Special Effects Filmography: Feature Films
A more complete list of Rick Baker's credits can be found at the Internet Movie Database on the World Wide Web.
©1999 - 2000 Brillig Productions, L.L.C.
by Douglas Eby
on making MEN IN BLACK
One of the most prominent and busiest special makeup effects artists, Rick Baker has been nominated for five Academy Awards, winning three: for ED WOOD; HARRY AND THE HENDERSONS and AN AMERICAN WEREWOLF IN LONDON. He has also won a BAFTA Award for GREYSTOKE: THE LEGEND OF TARZAN, LORD OF THE APES, and his filmography includes the latest THE NUTTY PROFESSOR; JUST CAUSE; BATMAN FOREVER; BABY'S DAY OUT; WOLF; THE ROCKETEER; GORILLAS IN THE MIST; COMING TO AMERICA; STARMAN; THE INCREDIBLE SHRINKING WOMAN. STAR WARS (the cantina sequence) and KING KONG. His television credits include JOHN CARPENTER PRESENTS BODY BAGS (Cable Ace nomination); THE AUTOBIOGRAPHY OF MISS JANE PITTMAN (Emmy Award); SOMETHING IS OUT THERE; and BEAUTY AND THE BEAST, plus the Michael Jackson music video THRILLER.
Appreciating the tone of the story and using the MEN IN BLACK script as a jumping-off point to create some new effects and creatures mixing latex and CGI, Baker notes "this was really a fun project, because it had a little bit of everything that I've done throughout my life.

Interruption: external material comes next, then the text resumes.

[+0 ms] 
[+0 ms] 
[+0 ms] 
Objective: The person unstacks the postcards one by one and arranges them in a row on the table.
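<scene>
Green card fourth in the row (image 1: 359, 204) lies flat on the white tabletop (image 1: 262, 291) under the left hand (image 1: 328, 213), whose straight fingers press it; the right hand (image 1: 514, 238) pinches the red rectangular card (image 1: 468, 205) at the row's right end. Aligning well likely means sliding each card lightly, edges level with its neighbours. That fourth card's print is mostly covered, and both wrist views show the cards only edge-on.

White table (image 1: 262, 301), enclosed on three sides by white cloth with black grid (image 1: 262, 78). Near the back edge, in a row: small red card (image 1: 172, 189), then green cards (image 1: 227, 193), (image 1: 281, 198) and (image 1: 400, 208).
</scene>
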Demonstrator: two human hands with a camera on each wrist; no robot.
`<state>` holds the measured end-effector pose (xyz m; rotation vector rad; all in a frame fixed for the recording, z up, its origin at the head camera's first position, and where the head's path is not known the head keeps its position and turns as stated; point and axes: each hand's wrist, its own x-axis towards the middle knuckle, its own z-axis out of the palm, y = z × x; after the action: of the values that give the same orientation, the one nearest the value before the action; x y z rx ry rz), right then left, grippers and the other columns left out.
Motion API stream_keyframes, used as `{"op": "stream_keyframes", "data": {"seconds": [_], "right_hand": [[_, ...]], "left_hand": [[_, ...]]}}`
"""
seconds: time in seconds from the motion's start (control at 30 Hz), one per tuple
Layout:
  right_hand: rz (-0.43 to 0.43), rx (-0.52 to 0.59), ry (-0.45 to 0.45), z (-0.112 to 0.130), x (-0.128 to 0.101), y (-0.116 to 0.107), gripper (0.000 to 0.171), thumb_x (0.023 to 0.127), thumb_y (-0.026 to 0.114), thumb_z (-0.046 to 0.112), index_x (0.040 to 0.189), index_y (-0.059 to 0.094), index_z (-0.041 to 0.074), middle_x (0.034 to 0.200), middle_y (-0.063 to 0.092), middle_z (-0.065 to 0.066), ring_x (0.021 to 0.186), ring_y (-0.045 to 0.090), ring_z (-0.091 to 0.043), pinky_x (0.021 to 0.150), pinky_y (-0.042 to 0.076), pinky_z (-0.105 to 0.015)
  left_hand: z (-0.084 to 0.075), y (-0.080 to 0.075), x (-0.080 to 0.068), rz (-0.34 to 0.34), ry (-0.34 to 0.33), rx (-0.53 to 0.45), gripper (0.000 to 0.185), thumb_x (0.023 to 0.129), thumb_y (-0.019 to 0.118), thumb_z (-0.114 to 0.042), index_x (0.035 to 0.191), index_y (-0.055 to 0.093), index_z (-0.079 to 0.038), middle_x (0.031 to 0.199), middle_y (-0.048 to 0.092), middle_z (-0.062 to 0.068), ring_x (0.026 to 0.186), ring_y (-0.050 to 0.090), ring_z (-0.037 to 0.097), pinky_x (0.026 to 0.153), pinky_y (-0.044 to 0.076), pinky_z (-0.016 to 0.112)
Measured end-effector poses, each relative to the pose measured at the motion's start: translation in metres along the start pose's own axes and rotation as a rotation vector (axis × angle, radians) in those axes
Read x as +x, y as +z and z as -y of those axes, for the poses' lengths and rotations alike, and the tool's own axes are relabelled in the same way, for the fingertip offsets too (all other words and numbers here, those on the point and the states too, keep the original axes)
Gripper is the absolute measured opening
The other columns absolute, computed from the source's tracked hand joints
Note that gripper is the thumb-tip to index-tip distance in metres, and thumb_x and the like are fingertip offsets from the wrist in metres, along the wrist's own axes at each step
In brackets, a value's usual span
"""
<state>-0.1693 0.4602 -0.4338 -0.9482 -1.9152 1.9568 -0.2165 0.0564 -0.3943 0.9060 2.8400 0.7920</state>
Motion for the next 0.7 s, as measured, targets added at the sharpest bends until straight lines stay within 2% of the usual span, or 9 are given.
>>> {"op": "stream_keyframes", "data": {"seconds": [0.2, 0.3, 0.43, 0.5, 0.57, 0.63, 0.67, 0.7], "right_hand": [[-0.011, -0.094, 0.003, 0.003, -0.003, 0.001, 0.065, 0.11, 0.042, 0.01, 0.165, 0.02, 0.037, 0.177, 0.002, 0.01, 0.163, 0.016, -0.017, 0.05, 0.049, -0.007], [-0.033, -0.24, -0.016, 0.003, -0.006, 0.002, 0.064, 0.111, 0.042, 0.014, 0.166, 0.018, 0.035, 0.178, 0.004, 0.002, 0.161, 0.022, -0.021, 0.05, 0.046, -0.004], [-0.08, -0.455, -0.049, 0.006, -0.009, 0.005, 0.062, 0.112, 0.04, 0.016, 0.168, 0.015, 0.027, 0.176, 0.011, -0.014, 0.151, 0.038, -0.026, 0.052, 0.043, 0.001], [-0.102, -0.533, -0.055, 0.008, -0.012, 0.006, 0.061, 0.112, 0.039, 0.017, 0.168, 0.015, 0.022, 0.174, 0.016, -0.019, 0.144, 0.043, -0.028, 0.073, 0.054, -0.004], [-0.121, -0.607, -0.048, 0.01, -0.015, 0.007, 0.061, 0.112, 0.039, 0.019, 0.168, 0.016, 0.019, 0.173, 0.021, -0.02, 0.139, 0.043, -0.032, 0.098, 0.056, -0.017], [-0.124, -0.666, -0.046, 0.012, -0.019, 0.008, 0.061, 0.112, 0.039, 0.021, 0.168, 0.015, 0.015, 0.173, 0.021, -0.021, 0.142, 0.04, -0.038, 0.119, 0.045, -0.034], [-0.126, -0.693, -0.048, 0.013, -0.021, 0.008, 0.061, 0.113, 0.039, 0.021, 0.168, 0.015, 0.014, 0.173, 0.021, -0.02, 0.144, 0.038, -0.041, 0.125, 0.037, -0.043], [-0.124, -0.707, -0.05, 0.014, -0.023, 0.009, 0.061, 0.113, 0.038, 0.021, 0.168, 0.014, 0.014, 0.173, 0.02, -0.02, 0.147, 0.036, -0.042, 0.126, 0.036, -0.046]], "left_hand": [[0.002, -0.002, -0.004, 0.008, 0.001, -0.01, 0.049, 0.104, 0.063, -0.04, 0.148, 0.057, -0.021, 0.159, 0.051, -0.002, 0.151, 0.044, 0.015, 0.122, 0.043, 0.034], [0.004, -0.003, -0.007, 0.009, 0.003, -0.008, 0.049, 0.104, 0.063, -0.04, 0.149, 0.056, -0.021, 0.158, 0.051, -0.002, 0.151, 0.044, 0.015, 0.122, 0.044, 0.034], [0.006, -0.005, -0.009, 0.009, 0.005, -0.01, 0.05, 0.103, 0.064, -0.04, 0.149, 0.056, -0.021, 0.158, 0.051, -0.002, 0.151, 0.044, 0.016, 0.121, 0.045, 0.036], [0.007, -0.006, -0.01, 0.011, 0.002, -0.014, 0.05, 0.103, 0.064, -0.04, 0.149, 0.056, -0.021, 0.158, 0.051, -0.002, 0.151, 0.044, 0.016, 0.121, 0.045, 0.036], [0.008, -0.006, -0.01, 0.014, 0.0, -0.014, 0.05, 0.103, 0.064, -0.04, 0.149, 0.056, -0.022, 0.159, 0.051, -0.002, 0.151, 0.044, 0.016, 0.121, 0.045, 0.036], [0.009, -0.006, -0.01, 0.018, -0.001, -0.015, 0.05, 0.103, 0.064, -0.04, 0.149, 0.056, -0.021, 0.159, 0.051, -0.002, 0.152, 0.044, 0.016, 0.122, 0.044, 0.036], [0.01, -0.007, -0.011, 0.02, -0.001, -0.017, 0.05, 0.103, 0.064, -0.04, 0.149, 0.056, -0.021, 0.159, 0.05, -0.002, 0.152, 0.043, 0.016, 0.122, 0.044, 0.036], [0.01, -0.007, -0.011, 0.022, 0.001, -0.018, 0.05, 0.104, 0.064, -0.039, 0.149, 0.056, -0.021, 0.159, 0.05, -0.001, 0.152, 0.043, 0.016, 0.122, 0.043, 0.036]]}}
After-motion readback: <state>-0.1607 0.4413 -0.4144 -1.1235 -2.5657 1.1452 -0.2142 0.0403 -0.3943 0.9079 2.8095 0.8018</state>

I started doing basically makeup kind of work, then got more into animatronics and all that kind of stuff, and this film had everything: makeup, creature suits, mechanical monsters. Usually I'll do a makeup film, or an effects film, and it was a blast to do it all here."
After "thousands" of drawings, Baker and his team decided on a design for one of the main aliens, "Mikey", and they built a maquette model from which they crafted a suit, and Baker notes "We also scanned it for ILM, cyberscanned it, so that [in a sequence in the film] what you see is a man in the suit, with stilt legs, and switched to a computer-generated image of it, which I think was pretty successful. The guy wearing the suit, John Alexander, I first worked with on GREYSTOKE; he's not only an amazing suit-performer, but an incredibly nice guy. You can light him on fire and he doesn't mind. And this ["Mikey"] was one of the most uncomfortable suits I've ever made. I usually can say when I make a suit that I know what they're like, because I've worn them myself, and try to get them as comfortable as possible. This is nothing like that. John is balancing on these stilt legs, his head is inside the neck, which is foam rubber right against his face; his arms are inside arm extensions; he can't see, he can't breathe, can't stand, can't do much of anything, but still managed to do a fun performance."
Another part of his work was making duplicate heads of some of the actors, Baker says: "We got to do a lot of fun likeness heads, some of the best we've ever done. Though it doesn't show that much in the film, the one of "Sergio" was completely articulated: the jaw works, the eyes work, and I think it actually came out really looking like the actor." The team also made a "cute" alien creature for a birth scene "like you've never seen before" says Baker. "Eventually the baby comes out, and has a lot of tentacles, and just as Will Smith is about to fall in love with it, it vomits all over him."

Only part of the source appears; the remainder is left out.